YOUR INSTRUCTIONS:
Write out the whole listing, matching it exactly.

DATA EXTRACT:
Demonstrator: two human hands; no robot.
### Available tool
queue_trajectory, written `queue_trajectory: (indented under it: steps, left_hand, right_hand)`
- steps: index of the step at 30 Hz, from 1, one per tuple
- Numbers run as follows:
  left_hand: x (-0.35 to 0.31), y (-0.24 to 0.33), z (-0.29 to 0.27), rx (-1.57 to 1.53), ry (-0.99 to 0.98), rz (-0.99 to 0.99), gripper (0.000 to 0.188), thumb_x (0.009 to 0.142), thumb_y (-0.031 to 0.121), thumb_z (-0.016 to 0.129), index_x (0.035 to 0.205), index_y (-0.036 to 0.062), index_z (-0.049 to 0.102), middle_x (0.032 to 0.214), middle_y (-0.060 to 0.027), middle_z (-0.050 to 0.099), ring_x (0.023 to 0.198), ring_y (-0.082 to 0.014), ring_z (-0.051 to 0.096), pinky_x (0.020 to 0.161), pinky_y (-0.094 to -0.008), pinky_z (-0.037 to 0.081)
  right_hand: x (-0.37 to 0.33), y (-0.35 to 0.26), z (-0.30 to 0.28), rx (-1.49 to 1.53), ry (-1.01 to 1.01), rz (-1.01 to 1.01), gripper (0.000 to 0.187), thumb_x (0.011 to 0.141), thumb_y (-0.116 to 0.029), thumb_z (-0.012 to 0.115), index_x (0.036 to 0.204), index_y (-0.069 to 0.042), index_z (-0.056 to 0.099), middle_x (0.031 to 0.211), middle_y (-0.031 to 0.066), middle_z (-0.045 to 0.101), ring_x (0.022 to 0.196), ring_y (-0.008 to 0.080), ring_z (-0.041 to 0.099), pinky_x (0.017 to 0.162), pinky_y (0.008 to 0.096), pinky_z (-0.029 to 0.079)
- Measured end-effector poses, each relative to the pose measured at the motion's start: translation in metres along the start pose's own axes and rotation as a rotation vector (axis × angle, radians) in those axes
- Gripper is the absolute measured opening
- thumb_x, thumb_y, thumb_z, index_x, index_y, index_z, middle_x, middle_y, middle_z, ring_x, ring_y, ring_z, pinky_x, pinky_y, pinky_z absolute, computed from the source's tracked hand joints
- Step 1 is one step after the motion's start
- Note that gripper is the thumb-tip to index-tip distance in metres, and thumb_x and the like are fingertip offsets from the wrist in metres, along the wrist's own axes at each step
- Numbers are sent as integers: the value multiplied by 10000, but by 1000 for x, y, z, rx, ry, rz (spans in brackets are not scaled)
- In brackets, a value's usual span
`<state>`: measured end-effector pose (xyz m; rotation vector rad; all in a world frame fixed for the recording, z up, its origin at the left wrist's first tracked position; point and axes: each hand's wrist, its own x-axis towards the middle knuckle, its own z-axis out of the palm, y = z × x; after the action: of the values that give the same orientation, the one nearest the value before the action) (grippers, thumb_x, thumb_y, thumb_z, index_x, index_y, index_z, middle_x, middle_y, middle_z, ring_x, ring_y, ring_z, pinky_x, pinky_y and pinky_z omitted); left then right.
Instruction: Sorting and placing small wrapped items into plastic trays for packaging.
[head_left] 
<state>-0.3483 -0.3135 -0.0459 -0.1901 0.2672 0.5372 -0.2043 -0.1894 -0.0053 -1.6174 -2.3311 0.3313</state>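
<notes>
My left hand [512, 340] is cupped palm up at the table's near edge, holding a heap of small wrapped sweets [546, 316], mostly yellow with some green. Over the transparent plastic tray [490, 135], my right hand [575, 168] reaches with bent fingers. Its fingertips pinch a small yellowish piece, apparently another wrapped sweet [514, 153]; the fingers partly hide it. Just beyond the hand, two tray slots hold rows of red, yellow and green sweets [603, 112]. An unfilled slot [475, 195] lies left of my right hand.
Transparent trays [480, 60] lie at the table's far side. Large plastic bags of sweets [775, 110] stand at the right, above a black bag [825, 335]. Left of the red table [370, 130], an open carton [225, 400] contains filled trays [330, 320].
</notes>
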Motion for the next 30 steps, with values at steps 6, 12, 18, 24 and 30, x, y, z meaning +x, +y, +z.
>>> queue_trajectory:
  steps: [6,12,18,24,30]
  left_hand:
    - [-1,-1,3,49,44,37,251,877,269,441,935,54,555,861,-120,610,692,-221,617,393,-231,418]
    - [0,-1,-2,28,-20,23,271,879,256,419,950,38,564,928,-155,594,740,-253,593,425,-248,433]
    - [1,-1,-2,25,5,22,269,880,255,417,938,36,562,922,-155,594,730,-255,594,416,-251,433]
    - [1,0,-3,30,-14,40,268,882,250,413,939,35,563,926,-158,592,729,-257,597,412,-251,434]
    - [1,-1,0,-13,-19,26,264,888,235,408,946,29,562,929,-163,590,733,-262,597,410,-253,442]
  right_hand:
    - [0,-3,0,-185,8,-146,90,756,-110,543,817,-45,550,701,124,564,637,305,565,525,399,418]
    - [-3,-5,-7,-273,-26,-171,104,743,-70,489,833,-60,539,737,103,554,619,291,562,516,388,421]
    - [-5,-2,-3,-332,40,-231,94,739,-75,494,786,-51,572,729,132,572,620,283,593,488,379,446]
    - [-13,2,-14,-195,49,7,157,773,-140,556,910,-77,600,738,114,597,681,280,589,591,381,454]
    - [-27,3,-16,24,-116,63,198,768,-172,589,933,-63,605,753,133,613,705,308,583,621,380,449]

EXERCISE OUTPUT:
Demonstrator: two human hands; no robot.
### Available tool
queue_trajectory, written `queue_trajectory: (indented under it: steps, left_hand, right_hand)`
- steps: index of the step at 30 Hz, from 1, one per tuple
- Numbers run as follows:
  left_hand: x (-0.35 to 0.31), y (-0.24 to 0.33), z (-0.29 to 0.27), rx (-1.57 to 1.53), ry (-0.99 to 0.98), rz (-0.99 to 0.99), gripper (0.000 to 0.188), thumb_x (0.009 to 0.142), thumb_y (-0.031 to 0.121), thumb_z (-0.016 to 0.129), index_x (0.035 to 0.205), index_y (-0.036 to 0.062), index_z (-0.049 to 0.102), middle_x (0.032 to 0.214), middle_y (-0.060 to 0.027), middle_z (-0.050 to 0.099), ring_x (0.023 to 0.198), ring_y (-0.082 to 0.014), ring_z (-0.051 to 0.096), pinky_x (0.020 to 0.161), pinky_y (-0.094 to -0.008), pinky_z (-0.037 to 0.081)
  right_hand: x (-0.37 to 0.33), y (-0.35 to 0.26), z (-0.30 to 0.28), rx (-1.49 to 1.53), ry (-1.01 to 1.01), rz (-1.01 to 1.01), gripper (0.000 to 0.187), thumb_x (0.011 to 0.141), thumb_y (-0.116 to 0.029), thumb_z (-0.012 to 0.115), index_x (0.036 to 0.204), index_y (-0.069 to 0.042), index_z (-0.056 to 0.099), middle_x (0.031 to 0.211), middle_y (-0.031 to 0.066), middle_z (-0.045 to 0.101), ring_x (0.022 to 0.196), ring_y (-0.008 to 0.080), ring_z (-0.041 to 0.099), pinky_x (0.017 to 0.162), pinky_y (0.008 to 0.096), pinky_z (-0.029 to 0.079)
- Measured end-effector poses, each relative to the pose measured at the motion's start: translation in metres along the start pose's own axes and rotation as a rotation vector (axis × angle, radians) in those axes
- Gripper is the absolute measured opening
- thumb_x, thumb_y, thumb_z, index_x, index_y, index_z, middle_x, middle_y, middle_z, ring_x, ring_y, ring_z, pinky_x, pinky_y, pinky_z absolute, computed from the source's tracked hand joints
- Step 1 is one step after the motion's start
- Note that gripper is the thumb-tip to index-tip distance in metres, and thumb_x and the like are fingertip offsets from the wrist in metres, along the wrist's own axes at each step
- Numbers are sent as integers: the value multiplied by 10000, but by 1000 for x, y, z, rx, ry, rz (spans in brackets are not scaled)
- In brackets, a value's usual span
`<state>`: measured end-effector pose (xyz m; rotation vector rad; all in a world frame fixed for the recording, z up, its origin at the left wrist's first tracked position; point and axes: each hand's wrist, its own x-axis towards the middle knuckle, its own z-axis out of the palm, y = z × x; after the action: of the values that give the same orientation, the one nearest the value before the action) (grippers, thumb_x, thumb_y, thumb_z, index_x, index_y, index_z, middle_x, middle_y, middle_z, ring_x, ring_y, ring_z, pinky_x, pinky_y and pinky_z omitted); left then right.
Instruction: Sorting and placing small wrapped items into plastic trays for packaging.
[head_left] 
<state>-0.3483 -0.3135 -0.0459 -0.1901 0.2672 0.5372 -0.2043 -0.1894 -0.0053 -1.6174 -2.3311 0.3313</state>
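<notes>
My left hand [512, 340] is cupped palm up at the table's near edge, holding a heap of small wrapped sweets [546, 316], mostly yellow with some green. Over the transparent plastic tray [490, 135], my right hand [575, 168] reaches with bent fingers. Its fingertips pinch a small yellowish piece, apparently another wrapped sweet [514, 153]; the fingers partly hide it. Just beyond the hand, two tray slots hold rows of red, yellow and green sweets [603, 112]. An unfilled slot [475, 195] lies left of my right hand.
Transparent trays [480, 60] lie at the table's far side. Large plastic bags of sweets [775, 110] stand at the right, above a black bag [825, 335]. Left of the red table [370, 130], an open carton [225, 400] contains filled trays [330, 320].
</notes>
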Motion for the next 30 steps, with values at steps 6, 12, 18, 24 and 30, x, y, z meaning +x, +y, +z.
>>> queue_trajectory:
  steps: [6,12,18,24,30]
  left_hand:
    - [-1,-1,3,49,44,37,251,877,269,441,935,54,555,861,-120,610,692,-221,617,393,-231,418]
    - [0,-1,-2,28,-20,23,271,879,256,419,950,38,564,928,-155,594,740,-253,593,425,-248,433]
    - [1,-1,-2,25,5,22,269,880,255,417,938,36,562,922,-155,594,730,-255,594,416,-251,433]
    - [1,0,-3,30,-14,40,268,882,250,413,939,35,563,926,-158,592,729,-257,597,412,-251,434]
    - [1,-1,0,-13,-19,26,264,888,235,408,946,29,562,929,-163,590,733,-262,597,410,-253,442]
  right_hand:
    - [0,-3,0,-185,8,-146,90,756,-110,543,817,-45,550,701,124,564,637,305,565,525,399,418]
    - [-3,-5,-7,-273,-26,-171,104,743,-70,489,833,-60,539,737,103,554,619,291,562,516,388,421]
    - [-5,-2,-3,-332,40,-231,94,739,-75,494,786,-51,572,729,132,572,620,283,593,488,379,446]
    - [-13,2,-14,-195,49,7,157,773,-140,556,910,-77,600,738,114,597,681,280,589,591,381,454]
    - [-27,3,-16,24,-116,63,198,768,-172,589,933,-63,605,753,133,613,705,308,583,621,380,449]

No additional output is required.